Have you ever looked at a layout and thought, “Man, I wish I could cluster like that”? If you’re anything like me, you browse the gallery and find tons of examples of clustering that is seems effortless, and wonder how they do it without making it look like the elements are just thrown on the page. You may be left wondering, how can I arrange elements on my page to create dynamic clustering and still have some order?
One technique that can help is the Visual Triangle. The Visual Triangle is a design principle that involves an imaginary triangle on your page. The Visual Triangle is created by placing three similar elements of your page (elements, clusters, papers, etc) at the corners of the imaginary triangle.
I use this technique often when I am scrapping my pages. Take a look at this page I worked on over the weekend.
On “I Want You to Know” take a look at my three flower clusters. If you were to draw an imaginary line connecting all three of the clusters, they would create a triangle on the page. By doing this, I have created some dynamic clustering that adds movement and flow to the page, but at the same time, my eye is drawn to the “order” of the visual triangle.
On “Fireworks, Fireworks, Fireworks!” I used the paper stars to create the Visual Triangle on my page. Using the paper stars allows me to draw the viewer’s eye around the page. You can see, the paper stars are part of the larger clusters, but placed in the Visual Triangle, they help bring order to a seemingly random page.

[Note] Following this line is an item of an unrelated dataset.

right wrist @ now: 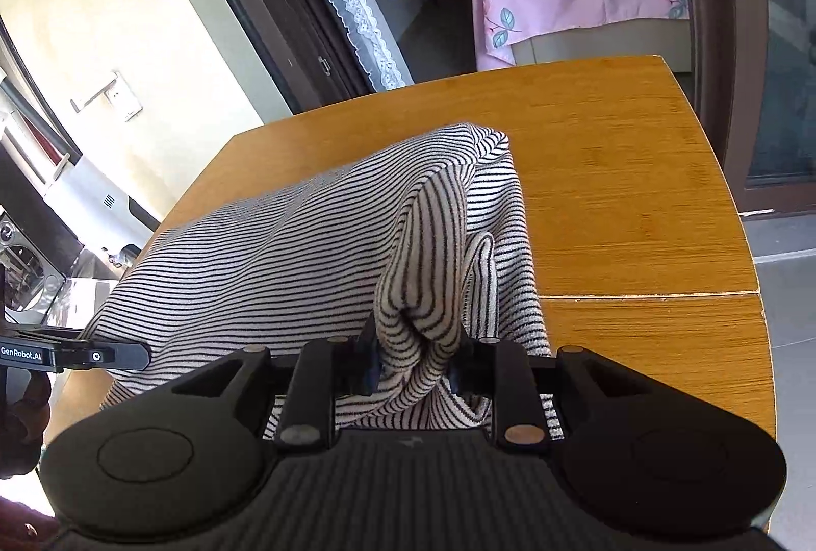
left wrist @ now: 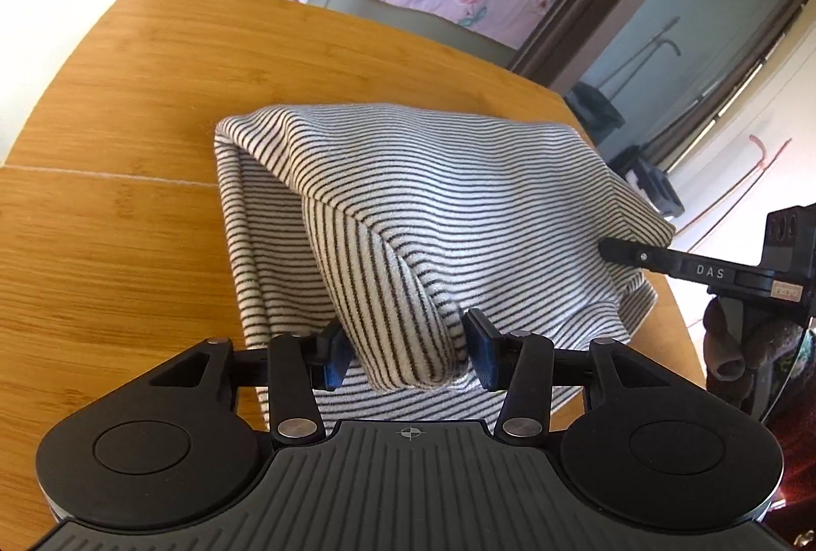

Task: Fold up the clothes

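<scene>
Striped garment tents above table, left gripper and right gripper each pinching it.

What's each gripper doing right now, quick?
Left gripper: shut on a bunched corner of the striped garment, lifted off the table.
Right gripper: shut on another bunch of the same garment.

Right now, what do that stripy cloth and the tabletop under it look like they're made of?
Striped cloth: looks like soft knit, perhaps cotton jersey; matte, slightly fuzzy, draping in rounded folds where both sets of jaws pinch it. Tabletop: seems to be bamboo or wood laminate; fine straight grain, warm orange tone, smooth low sheen, with a seam running across it.
</scene>
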Action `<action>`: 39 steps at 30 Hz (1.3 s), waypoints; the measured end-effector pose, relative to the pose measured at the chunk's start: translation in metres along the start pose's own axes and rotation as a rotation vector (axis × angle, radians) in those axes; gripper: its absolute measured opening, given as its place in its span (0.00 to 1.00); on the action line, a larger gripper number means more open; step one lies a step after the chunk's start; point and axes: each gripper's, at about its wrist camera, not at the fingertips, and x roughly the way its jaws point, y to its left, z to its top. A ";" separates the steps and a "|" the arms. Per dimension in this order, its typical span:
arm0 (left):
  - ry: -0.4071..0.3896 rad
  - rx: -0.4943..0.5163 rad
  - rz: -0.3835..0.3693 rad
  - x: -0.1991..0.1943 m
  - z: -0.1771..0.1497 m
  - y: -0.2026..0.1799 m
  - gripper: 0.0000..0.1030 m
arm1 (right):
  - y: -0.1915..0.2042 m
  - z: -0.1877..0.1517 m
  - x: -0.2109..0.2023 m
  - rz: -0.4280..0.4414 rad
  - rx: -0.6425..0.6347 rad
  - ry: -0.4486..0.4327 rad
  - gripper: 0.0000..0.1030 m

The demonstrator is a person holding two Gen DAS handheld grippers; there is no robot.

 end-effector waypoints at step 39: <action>-0.082 -0.033 -0.175 0.028 0.040 0.017 0.69 | 0.028 0.012 0.010 -0.243 -0.197 0.003 0.66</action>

“Best Friends Forever” is another layout that I worked on over the weekend. On this page, there are a few different places where I use the Visual Triangle. If you look at the flower buttons on the page, they create a small triangle on the top half of the page. This is great for leading the eye around my page, but if you look at the imaginary triangle, it goes directly around the pictures on the layout, putting the emphasis on the pictures.
Sometimes, the Visual Triangle doesn’t need to be spread out across the page. In “Smile” I created my Visual Triangle using the large circles of the blue gingham paper. Keeping these close together, I bring the focus right into the meat of the layout, and connect everything together. This Visual Triangle brings unity to the other elements of the page.

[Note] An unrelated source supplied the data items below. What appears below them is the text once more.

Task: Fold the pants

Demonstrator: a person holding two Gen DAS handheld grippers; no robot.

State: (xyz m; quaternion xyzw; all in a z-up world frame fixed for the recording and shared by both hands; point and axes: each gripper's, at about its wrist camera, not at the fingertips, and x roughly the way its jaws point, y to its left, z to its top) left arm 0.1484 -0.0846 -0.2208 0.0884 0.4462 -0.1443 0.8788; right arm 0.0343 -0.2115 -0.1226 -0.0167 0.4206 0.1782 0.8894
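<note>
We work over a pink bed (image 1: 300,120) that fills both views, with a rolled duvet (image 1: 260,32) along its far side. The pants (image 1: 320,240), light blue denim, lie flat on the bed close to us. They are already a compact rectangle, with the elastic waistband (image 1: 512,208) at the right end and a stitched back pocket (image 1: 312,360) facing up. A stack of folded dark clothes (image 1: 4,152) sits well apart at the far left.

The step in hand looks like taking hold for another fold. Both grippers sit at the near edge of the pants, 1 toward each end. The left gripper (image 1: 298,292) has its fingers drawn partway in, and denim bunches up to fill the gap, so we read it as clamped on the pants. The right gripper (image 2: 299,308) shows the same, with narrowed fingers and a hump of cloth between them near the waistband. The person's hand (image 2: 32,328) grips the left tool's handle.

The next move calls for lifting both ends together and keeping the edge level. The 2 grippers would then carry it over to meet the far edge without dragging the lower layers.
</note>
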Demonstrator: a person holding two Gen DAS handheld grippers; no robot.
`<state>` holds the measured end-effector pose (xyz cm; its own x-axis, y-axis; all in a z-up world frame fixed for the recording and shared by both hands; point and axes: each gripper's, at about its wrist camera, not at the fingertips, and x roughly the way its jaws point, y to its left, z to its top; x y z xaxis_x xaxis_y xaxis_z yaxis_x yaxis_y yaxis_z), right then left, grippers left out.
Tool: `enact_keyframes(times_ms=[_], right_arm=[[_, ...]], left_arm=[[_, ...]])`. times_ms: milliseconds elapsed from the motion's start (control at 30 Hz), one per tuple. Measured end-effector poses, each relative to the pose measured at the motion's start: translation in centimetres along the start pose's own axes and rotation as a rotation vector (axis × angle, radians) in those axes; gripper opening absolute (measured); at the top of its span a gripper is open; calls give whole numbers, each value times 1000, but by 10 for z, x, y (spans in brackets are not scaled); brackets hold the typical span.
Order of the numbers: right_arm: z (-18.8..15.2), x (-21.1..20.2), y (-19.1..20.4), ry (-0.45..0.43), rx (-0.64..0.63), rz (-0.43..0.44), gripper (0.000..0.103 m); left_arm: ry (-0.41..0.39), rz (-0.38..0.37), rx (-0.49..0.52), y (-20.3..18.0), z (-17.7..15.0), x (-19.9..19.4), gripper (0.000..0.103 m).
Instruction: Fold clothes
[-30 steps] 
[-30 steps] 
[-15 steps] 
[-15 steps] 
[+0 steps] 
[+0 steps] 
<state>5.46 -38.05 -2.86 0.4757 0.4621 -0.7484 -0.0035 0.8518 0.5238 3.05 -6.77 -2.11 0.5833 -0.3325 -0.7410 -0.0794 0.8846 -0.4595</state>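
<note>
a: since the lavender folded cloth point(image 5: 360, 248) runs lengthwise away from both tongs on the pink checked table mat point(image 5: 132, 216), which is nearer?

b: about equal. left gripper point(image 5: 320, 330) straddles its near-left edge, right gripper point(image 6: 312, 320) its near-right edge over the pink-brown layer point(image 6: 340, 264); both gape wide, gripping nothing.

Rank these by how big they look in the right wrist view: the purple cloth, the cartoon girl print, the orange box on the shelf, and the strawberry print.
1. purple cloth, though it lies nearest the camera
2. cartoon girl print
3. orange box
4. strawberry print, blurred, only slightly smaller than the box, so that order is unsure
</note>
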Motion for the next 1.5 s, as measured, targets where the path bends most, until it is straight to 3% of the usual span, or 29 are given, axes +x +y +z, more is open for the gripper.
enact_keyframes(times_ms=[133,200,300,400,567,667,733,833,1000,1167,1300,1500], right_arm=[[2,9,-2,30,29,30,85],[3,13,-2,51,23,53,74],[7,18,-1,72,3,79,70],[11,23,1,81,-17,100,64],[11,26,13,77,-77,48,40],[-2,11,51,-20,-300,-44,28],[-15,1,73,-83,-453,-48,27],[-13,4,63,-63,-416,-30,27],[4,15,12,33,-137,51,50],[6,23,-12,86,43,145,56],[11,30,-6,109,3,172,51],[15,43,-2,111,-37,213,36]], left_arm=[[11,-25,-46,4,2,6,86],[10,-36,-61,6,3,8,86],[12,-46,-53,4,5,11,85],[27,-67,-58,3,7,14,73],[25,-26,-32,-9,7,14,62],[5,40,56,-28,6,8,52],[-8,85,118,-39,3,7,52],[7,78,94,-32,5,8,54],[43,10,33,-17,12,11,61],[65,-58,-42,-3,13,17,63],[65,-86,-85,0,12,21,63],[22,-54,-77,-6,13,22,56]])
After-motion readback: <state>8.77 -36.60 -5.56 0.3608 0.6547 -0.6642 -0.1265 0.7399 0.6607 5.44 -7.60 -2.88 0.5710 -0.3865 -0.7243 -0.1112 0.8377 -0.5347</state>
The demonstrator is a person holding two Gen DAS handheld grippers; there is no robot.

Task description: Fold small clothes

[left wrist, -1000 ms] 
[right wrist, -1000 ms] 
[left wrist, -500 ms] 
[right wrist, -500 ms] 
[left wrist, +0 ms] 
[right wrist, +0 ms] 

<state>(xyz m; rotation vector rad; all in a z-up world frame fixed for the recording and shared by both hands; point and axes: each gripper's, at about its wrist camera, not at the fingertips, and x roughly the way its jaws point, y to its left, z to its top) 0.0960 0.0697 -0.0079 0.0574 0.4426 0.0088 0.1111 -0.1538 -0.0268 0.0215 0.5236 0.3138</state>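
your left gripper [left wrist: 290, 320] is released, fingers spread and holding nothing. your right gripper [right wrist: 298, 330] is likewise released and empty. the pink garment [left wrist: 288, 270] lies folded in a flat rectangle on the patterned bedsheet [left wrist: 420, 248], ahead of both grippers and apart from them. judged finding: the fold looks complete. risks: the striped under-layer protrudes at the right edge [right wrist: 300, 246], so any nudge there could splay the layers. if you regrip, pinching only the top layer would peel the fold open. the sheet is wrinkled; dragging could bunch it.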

Using the Visual Triangle can help you create dynamic clustering on your layouts, while still keeping order. It’s a fairly simple technique that can take your pages from good to great in just minutes, and it’s flexible enough to use on every layout and not have it get old.
What should you do now? Try creating a Visual Triangle on your next layout. If you do, make sure to come back here and link us up. Are you already using Visual Triangles on your pages? What other tips do you have? Share them in the comments below.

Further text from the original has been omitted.